> **Work to be completed**
Beginning at the line containing "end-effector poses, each" in the material below and ending at the line containing "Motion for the", return each line exactly and add nothing.

══ Available records

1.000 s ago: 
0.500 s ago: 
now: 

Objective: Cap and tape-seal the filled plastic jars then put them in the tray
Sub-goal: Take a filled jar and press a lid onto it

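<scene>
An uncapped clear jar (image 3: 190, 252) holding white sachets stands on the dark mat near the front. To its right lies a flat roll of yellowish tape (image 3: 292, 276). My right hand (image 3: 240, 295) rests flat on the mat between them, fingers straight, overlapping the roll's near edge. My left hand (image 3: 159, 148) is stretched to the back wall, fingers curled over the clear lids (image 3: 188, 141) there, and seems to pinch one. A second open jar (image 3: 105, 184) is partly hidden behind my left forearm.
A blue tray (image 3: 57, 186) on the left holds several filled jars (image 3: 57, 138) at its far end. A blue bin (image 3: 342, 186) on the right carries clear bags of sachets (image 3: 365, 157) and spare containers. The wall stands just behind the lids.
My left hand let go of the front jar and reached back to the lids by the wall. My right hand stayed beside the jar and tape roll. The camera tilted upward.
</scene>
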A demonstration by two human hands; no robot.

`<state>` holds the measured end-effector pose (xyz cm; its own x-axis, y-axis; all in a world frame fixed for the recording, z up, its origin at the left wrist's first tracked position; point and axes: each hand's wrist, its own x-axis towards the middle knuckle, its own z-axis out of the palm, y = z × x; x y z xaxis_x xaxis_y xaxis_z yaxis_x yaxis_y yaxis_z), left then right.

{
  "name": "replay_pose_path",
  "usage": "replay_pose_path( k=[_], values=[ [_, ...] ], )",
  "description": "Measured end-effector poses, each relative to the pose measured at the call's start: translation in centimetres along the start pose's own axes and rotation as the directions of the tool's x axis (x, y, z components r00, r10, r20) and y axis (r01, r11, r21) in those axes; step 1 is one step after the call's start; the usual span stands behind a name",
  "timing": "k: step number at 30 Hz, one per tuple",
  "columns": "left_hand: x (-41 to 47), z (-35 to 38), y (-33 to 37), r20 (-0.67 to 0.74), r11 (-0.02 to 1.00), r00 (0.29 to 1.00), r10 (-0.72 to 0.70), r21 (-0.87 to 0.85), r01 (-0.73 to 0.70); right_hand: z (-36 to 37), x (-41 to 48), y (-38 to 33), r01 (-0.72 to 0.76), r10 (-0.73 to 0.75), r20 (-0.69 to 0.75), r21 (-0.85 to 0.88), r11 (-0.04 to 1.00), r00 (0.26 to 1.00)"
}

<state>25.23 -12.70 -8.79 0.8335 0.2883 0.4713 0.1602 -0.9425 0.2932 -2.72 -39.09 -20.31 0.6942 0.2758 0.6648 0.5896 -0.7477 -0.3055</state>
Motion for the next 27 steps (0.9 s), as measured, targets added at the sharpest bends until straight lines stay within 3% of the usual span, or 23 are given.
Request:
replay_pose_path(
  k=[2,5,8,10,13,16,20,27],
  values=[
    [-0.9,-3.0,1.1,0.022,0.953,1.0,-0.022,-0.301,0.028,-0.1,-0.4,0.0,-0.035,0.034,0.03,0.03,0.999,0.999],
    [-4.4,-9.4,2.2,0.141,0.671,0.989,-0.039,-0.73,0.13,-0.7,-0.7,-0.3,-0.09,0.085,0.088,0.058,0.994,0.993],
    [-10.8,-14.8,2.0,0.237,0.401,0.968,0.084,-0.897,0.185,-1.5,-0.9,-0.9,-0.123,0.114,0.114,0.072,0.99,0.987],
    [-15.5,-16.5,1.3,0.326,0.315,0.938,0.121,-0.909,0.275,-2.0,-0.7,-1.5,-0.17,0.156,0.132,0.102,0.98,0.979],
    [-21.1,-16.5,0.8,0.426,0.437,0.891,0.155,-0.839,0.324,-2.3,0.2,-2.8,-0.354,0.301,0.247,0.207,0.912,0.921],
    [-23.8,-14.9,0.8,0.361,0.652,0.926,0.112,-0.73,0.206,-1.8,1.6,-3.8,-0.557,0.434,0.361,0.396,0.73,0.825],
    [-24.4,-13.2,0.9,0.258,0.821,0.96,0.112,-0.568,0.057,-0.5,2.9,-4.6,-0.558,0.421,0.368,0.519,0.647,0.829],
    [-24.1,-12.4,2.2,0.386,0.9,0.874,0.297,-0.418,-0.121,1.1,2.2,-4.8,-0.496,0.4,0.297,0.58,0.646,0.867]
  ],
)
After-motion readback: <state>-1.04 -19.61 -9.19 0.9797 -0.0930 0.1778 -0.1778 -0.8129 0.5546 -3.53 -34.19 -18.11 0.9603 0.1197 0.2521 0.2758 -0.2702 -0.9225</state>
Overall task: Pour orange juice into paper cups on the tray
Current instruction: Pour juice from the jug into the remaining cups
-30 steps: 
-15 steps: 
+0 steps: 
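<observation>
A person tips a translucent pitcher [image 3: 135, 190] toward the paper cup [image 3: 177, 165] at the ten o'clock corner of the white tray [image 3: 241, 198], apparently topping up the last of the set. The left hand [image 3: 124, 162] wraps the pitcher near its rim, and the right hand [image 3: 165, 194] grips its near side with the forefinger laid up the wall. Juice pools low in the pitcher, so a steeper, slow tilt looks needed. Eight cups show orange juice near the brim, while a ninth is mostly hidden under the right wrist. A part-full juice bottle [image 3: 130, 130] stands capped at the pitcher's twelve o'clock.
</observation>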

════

> **Answer box**
  "description": "Measured end-effector poses, each relative to the pose measured at the call's start: translation in centimetres along the start pose's own axes and rotation as the directions of the tool's x axis (x, y, z components r00, r10, r20) and y axis (r01, r11, r21) in those axes; step 1 is one step after the call's start; the usual span stands behind a name",
  "timing": "k: step number at 30 Hz, one per tuple",
  "columns": "left_hand: x (-41 to 47), z (-35 to 38), y (-33 to 37), r20 (-0.67 to 0.74), r11 (-0.02 to 1.00), r00 (0.29 to 1.00), r10 (-0.72 to 0.70), r21 (-0.87 to 0.85), r01 (-0.73 to 0.70); right_hand: z (-36 to 37), x (-41 to 48), y (-38 to 33), r01 (-0.72 to 0.76), r10 (-0.73 to 0.75), r20 (-0.69 to 0.75), r21 (-0.85 to 0.88), r11 (-0.04 to 1.00), r00 (0.26 to 1.00)"
}

<state>25.23 -12.70 -8.79 0.8335 0.2883 0.4713 0.1602 -0.9425 0.2932 -2.72 -39.09 -20.31 0.6942 0.2758 0.6648 0.5896 -0.7477 -0.3055</state>
Motion for the next 27 steps (0.9 s), as measured, targets added at the sharpest bends until straight lines stay within 3% of the usual span, or 23 are given.

The answer to this exercise has been fully stated.